YOUR TASK » Produce an exact copy of the data below.

RAW DATA »
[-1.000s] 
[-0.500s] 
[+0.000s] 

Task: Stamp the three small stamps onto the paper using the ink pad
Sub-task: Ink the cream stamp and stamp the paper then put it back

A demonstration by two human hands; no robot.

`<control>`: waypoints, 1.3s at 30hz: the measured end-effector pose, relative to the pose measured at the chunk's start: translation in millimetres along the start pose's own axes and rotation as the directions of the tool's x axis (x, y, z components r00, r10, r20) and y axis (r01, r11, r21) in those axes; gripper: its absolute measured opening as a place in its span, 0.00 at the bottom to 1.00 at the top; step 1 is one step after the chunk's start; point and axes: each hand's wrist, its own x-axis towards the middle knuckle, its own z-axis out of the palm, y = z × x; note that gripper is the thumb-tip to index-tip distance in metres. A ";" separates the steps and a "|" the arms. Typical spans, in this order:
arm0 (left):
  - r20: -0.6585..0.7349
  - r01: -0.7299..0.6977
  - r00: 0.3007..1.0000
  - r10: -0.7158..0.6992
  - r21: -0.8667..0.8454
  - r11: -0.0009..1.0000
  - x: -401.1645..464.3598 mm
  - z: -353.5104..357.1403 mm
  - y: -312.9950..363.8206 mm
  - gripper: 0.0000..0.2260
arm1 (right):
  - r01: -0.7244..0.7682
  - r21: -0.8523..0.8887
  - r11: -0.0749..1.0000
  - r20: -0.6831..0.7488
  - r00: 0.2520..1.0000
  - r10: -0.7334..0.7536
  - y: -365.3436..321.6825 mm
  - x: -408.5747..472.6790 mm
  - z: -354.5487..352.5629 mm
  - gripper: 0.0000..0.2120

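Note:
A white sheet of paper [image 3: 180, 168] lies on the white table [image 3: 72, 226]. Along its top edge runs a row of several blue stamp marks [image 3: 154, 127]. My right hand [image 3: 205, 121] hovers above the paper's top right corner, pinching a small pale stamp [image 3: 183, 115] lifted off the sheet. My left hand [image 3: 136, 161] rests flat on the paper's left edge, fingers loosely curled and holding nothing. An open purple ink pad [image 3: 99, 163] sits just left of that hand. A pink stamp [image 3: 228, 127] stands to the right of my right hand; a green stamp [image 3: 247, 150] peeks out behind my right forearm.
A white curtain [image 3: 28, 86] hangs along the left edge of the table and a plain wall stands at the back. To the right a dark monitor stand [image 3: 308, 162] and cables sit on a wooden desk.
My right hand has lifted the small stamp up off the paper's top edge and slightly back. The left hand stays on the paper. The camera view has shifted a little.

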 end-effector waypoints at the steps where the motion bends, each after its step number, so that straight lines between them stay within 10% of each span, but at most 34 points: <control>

WRITTEN RESPONSE »
[-1.000s] 
[-0.500s] 
[+0.000s] 

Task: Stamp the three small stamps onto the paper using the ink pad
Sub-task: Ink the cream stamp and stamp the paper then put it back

A demonstration by two human hands; no robot.

`<control>`: waypoints, 1.3s at 30hz: the measured end-effector pose, relative to the pose measured at the chunk's start: translation in millimetres along the start pose's own axes and rotation as the directions of the tool's x axis (x, y, z components r00, r10, r20) and y axis (r01, r11, r21) in those axes; gripper: its absolute measured opening as a place in its span, 0.00 at the bottom to 1.00 at the top; step 1 is one step after the chunk's start; point and axes: each hand's wrist, its own x-axis towards the middle knuckle, its own z-axis out of the palm, y = z × x; note that gripper is the thumb-tip to index-tip distance in metres. A ";" separates the steps and a "|" the arms. Typical spans, in this order:
arm0 (left):
  - r20: -0.6585..0.7349
  - r01: -0.7299..0.6977
  - r00: 0.3007..1.0000
  - r10: -0.7158..0.6992
  - r21: -0.8667..0.8454
  - r11: -0.0009..1.0000
  - x: -401.1645..464.3598 mm
  - z: -353.5104..357.1403 mm
  - y: -312.9950..363.8206 mm
  - gripper: 0.0000..0.2260
arm1 (right):
  - r01: -0.7244..0.7682
  - r21: -0.8523..0.8887
  - r11: -0.0749..1.0000
  - r20: -0.6831..0.7488
  - r00: 0.2520..1.0000
  - r10: -0.7334..0.7536
  - y: -365.3436..321.6825 mm
  - x: -408.5747..472.6790 mm
  - z: -354.5487..352.5629 mm
  - gripper: 0.0000..0.2120

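Note:
A white sheet of paper [image 3: 180, 168] lies on the white table [image 3: 72, 226]. Along its top edge runs a row of several blue stamp marks [image 3: 154, 127]. My right hand [image 3: 205, 121] hovers above the paper's top right corner, pinching a small pale stamp [image 3: 183, 115] lifted off the sheet. My left hand [image 3: 136, 161] rests flat on the paper's left edge, fingers loosely curled and holding nothing. An open purple ink pad [image 3: 99, 163] sits just left of that hand. A pink stamp [image 3: 228, 127] stands to the right of my right hand; a green stamp [image 3: 247, 150] peeks out behind my right forearm.
A white curtain [image 3: 28, 86] hangs along the left edge of the table and a plain wall stands at the back. To the right a dark monitor stand [image 3: 308, 162] and cables sit on a wooden desk.
My right hand has lifted the small stamp up off the paper's top edge and slightly back. The left hand stays on the paper. The camera view has shifted a little.
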
 end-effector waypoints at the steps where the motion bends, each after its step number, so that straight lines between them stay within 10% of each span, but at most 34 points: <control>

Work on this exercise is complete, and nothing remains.